> _WHAT TO WORK ON_
Set down exactly the lines below, starting at the one that contains "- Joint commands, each" and ending at the one that contains "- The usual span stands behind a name", with both of those lines included and nothing else.

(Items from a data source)
Segment Open
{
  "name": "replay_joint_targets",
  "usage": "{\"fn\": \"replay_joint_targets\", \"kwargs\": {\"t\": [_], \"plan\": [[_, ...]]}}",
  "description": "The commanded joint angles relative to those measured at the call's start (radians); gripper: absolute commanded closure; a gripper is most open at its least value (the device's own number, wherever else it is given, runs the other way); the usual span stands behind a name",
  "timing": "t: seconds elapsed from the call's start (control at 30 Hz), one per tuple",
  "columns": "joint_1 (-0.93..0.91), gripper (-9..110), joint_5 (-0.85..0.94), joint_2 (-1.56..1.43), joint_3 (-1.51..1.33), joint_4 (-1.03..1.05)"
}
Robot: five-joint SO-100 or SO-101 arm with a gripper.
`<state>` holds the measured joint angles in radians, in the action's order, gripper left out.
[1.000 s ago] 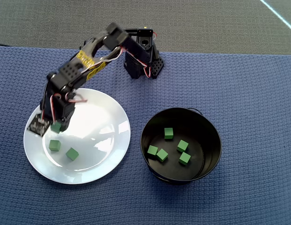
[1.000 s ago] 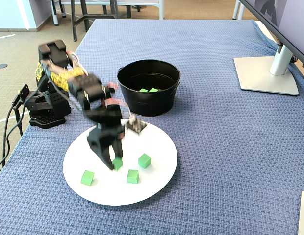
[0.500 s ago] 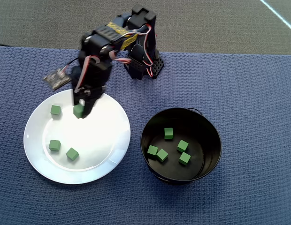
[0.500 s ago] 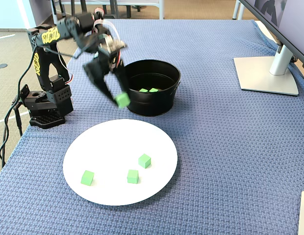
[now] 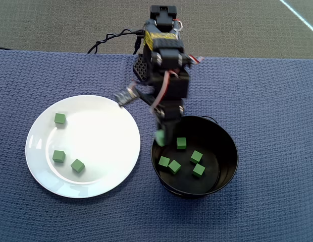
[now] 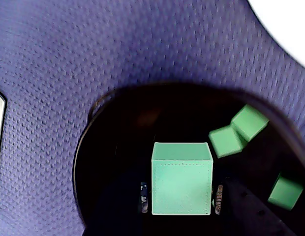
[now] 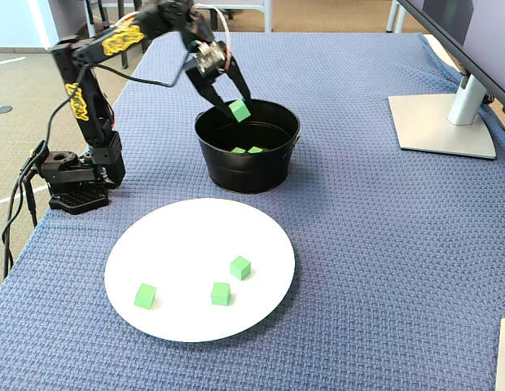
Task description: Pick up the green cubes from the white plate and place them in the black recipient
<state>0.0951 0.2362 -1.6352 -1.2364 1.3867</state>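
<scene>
Gripper [image 7: 234,103] is closed on one green cube [image 7: 239,110], pinching it between both fingers above the open mouth of the black pot [image 7: 273,175], near its rim. Four green cubes [image 5: 174,167] lie on the pot floor. Three more cubes [image 7: 240,267] rest on the white plate [image 7: 155,244], beside the pot on the blue cloth [image 7: 375,236].

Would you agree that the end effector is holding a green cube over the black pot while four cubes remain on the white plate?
Nearly: the end effector does hold a green cube over the black pot, but the overhead view shows three cubes left on the white plate, not four.
</scene>
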Motion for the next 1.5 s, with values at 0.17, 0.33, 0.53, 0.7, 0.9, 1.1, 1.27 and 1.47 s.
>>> {"fn": "replay_joint_targets", "kwargs": {"t": [0.17,0.33,0.53,0.7,0.9,1.1,1.27,1.47], "plan": [[0.160,102,-0.354,0.268,0.215,-0.028],[0.202,71,-0.330,0.314,0.227,-0.020],[0.172,68,-0.293,0.322,0.241,-0.029],[0.091,70,-0.279,0.253,0.316,0.041],[-0.172,79,-0.325,0.029,0.255,-0.028],[-0.442,78,-0.454,0.029,0.288,-0.044],[-0.555,75,-0.428,0.021,0.109,-0.209],[-0.627,76,-0.528,0.043,0.035,-0.270]]}}
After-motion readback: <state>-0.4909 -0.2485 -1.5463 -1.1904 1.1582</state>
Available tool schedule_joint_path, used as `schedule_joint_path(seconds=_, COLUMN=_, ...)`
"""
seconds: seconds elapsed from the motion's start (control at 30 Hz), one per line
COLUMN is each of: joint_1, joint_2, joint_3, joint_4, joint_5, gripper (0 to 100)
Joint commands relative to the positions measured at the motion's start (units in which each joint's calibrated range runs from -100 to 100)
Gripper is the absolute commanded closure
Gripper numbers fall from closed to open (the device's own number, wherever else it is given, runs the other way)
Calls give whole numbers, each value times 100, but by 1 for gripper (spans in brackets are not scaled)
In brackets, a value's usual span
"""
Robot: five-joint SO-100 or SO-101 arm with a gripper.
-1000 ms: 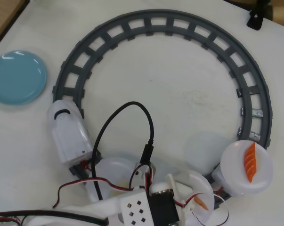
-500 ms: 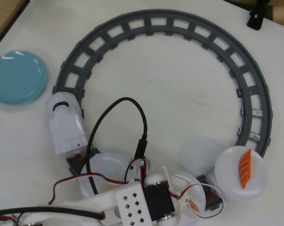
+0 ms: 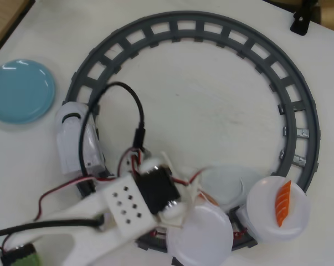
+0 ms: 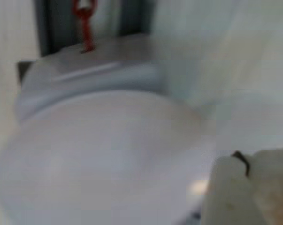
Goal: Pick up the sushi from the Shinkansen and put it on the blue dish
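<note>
Overhead view: the white arm point(image 3: 117, 210) reaches in from the lower left, and its gripper point(image 3: 190, 206) sits low over the train's plates at the bottom of the round grey track point(image 3: 211, 30). The fingers are hidden among wires and white plastic, so I cannot tell how far apart they are or whether they grip anything. A sliver of orange point(image 3: 209, 197) shows just beside them, too small to name. The Shinkansen point(image 3: 77, 138) stands on the left of the track, its nose toward the top. Three white plates are seen: one point(image 3: 203, 235) right under the gripper, one point(image 3: 229, 185) partly covered, and one point(image 3: 266, 213) at the right carrying one sushi point(image 3: 283, 203). The one blue dish point(image 3: 20, 91) lies off the track at upper left, well apart.

Wrist view: badly blurred. A large pale plate point(image 4: 99, 159) fills the frame, a pale gripper part point(image 4: 249, 187) is cut off at the lower right corner, and a red wire point(image 4: 86, 28) hangs at top.
</note>
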Motion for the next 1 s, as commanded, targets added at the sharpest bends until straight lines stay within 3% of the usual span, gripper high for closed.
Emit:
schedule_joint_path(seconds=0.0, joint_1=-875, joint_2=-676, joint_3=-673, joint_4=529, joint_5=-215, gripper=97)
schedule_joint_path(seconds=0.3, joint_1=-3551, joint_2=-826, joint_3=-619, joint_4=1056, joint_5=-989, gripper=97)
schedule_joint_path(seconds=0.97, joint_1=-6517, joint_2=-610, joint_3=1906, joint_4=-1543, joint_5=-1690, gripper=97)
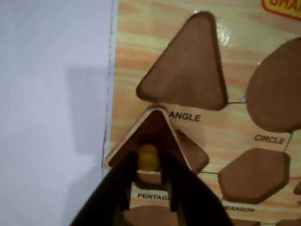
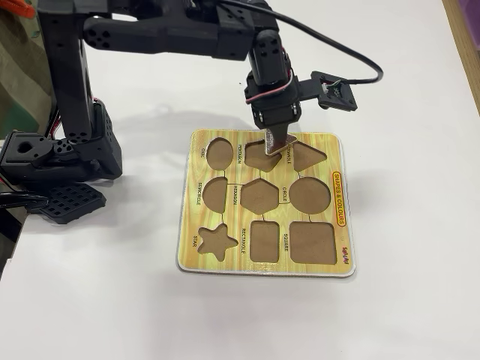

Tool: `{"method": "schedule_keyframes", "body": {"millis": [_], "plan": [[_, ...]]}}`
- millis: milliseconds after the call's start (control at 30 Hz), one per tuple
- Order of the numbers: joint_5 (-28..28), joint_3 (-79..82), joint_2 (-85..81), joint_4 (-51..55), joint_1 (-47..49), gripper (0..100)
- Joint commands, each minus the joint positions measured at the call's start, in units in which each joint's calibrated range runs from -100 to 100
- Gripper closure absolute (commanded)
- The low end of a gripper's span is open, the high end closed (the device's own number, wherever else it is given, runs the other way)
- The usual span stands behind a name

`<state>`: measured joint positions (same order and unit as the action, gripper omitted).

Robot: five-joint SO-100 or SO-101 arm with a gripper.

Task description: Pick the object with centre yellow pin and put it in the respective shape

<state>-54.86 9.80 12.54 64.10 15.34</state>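
Evidently the black two-finger hand [image 1: 149, 181] grips the yellow knob of the small dark maroon wooden triangle [image 1: 151, 132], holding it tilted just short of the triangular recess [image 1: 188, 66] ahead in the pale wood-grain shape board [image 2: 191, 247], presumably to line up its corners.

In the fixed view the puzzle board [image 2: 225, 264] lies on the table [image 2: 405, 300], right of the arm's base [image 2: 60, 157] — the gripper [image 2: 276, 139] over its far edge holds the triangle piece [image 1: 151, 136] between pentagon recess [image 2: 262, 156] and triangle recess [image 2: 307, 155]
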Motion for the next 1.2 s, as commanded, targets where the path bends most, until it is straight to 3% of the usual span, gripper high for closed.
{"method": "schedule_keyframes", "body": {"millis": [0, 200, 1167], "plan": [[1.78, -1.53, -2.58, -0.48, -1.47, 96], [5.28, -1.62, -2.33, -5.24, -1.67, 96], [4.55, -10.52, 6.87, -5.84, -7.72, 96]]}}
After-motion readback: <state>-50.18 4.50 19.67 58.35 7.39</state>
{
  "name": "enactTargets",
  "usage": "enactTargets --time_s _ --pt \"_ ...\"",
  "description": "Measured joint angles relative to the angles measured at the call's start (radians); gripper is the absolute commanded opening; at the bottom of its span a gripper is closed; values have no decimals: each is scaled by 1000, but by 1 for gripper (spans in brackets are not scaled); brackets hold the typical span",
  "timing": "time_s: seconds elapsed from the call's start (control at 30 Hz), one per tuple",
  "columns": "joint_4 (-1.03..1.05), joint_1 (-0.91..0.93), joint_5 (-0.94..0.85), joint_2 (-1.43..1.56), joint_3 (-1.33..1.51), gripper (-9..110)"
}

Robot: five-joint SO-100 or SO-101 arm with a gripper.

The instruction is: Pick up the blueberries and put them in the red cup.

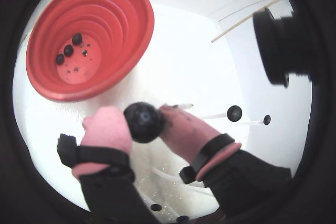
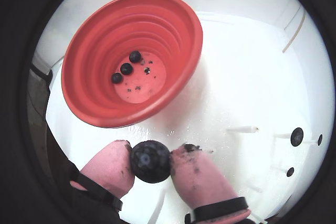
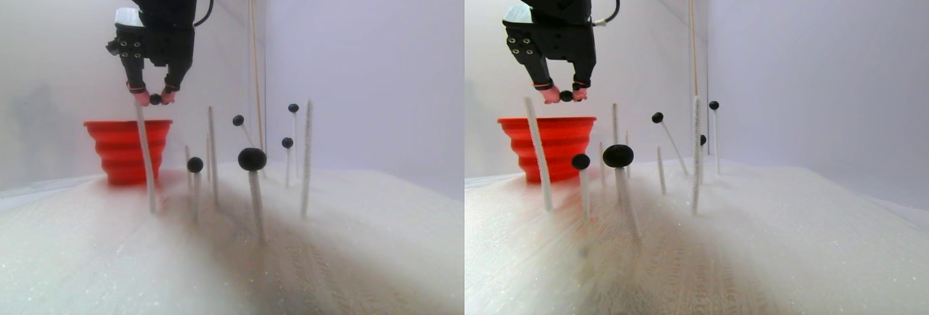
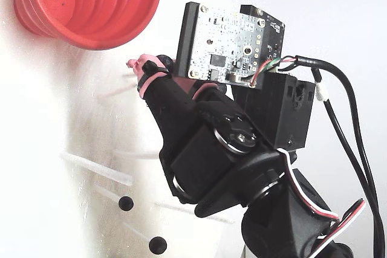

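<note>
In the fixed view the arm (image 4: pixel 205 149) hides the gripper's tips and whatever they hold, and the picture's top edge cuts the cup (image 4: pixel 91 10). In the stereo pair the near stick (image 3: pixel 145 162) crosses the cup, and the foreground floor (image 3: pixel 218 271) blurs.

the red cup (image 2: pixel 100 93) looks like smooth plastic with a faint sheen on its ribs; the blueberries (image 2: pixel 126 68) are matt black, the held blueberry (image 2: pixel 150 161) faintly dimpled; the fingertips (image 2: pixel 195 174) wear soft pink, smudged rubbery covers; the white floor (image 3: pixel 363 257) looks grainy and sparkly.
</note>
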Motion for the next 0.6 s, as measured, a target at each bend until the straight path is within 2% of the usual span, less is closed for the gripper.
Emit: enactTargets --time_s 0.6 --pt "-5 -48 25 -32 -67 11"
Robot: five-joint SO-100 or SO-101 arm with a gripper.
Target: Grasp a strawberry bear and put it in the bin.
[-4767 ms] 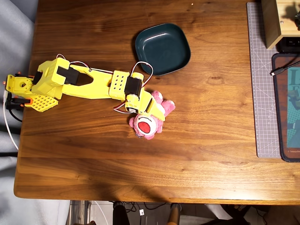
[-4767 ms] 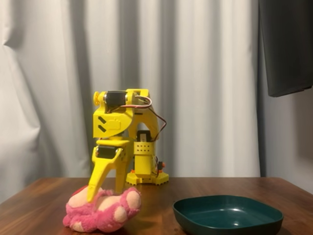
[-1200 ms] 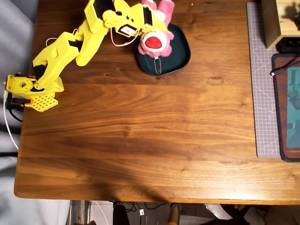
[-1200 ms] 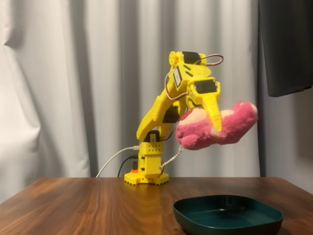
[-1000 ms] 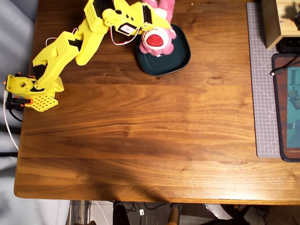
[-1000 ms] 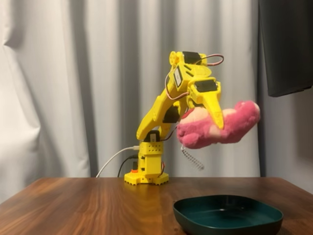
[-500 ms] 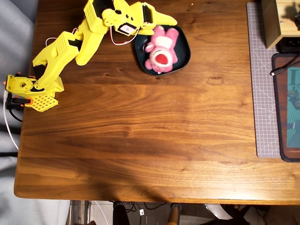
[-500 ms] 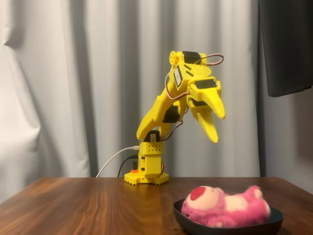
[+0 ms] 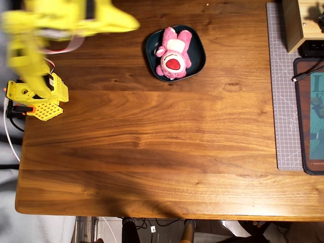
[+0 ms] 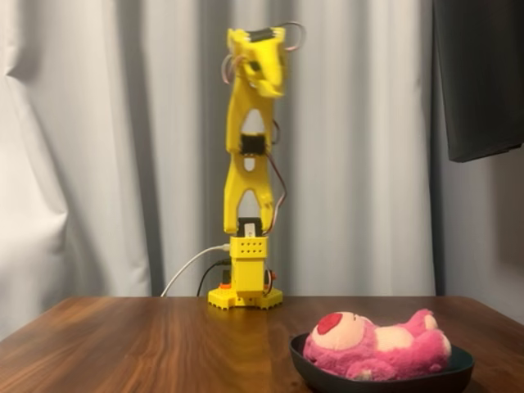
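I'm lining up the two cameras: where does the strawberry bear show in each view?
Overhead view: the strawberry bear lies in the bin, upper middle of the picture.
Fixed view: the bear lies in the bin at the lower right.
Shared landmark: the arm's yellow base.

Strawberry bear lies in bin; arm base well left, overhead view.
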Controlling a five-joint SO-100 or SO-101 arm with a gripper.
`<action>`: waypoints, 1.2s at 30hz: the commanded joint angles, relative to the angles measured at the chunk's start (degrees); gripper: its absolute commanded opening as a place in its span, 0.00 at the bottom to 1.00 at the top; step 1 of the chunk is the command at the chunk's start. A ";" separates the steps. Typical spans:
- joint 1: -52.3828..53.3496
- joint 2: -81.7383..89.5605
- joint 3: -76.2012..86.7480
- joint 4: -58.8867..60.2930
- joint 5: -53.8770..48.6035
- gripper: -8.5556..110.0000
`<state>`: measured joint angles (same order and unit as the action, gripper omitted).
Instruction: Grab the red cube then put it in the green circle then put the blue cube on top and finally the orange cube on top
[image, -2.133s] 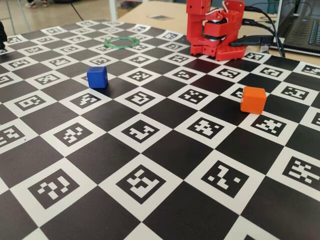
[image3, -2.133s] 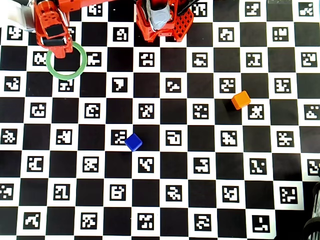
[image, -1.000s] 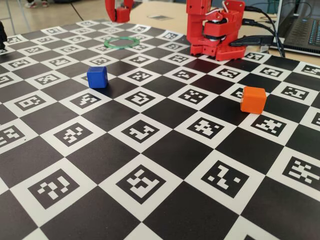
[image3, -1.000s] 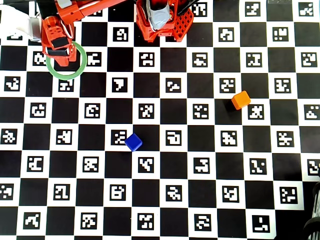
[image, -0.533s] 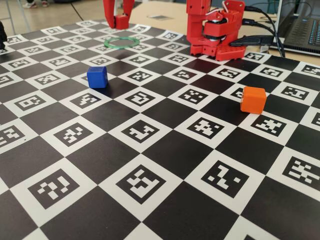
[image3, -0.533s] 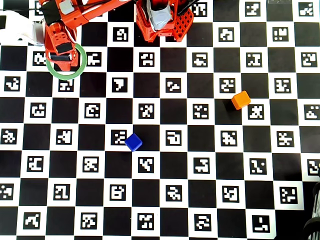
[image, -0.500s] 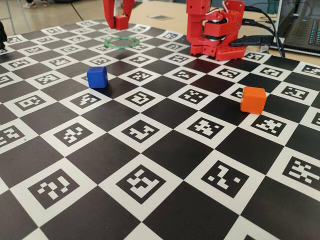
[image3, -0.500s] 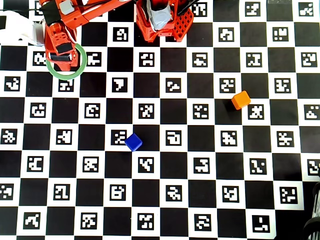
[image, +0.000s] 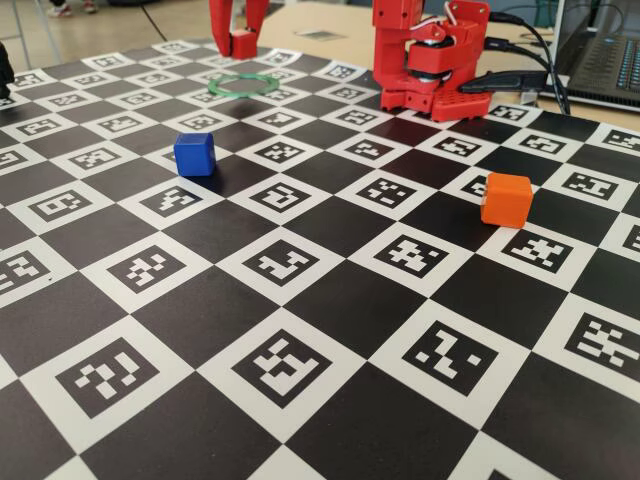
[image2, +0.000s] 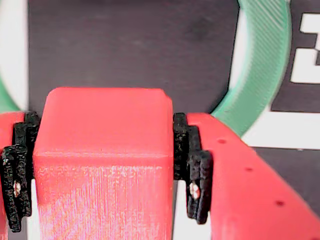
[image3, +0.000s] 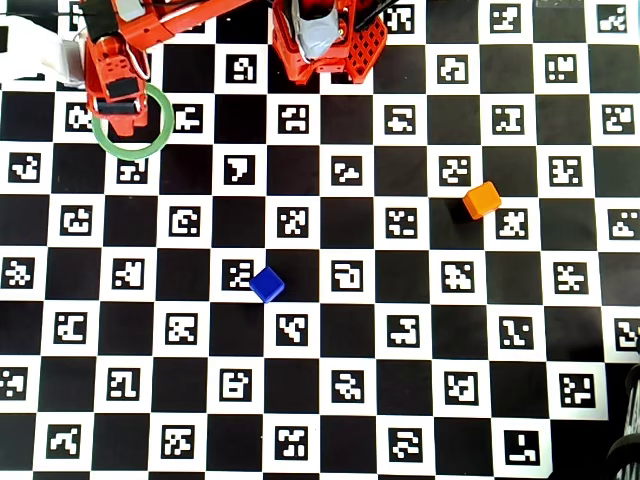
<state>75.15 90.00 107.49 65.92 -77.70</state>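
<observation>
- In the fixed view, the orange cube (image: 506, 200) sits nearest on the checkered board (image: 330, 300), to the right.
- The blue cube (image: 194, 154) rests farther back at left, well apart from it.
- Farthest, the gripper (image: 241, 43) is clamped on the red cube (image: 243, 44), held just above the green circle (image: 245, 83).
- In the wrist view, black pads (image2: 197, 167) press both sides of the cube.

Red cube (image2: 105, 150) held above the green circle (image: 246, 83); blue cube (image: 194, 154) and orange cube (image: 506, 199) lie well apart.
</observation>
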 joint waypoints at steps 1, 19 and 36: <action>0.88 0.62 -1.14 -0.70 -0.70 0.14; 0.44 -4.39 -0.88 -5.89 0.44 0.14; -0.09 -6.59 -0.79 -7.73 1.58 0.14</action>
<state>75.41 82.18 107.49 58.80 -76.38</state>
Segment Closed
> _ANSWER_
- Joint commands, each minus the joint positions measured at the call's start, in units in which each joint's calibrated range runs from -100 to 100
- Gripper closure absolute (commanded)
- The low end of a gripper's span is open, the high end closed (the device's own number, wherever else it is given, runs the other way)
- The usual span stands behind a name

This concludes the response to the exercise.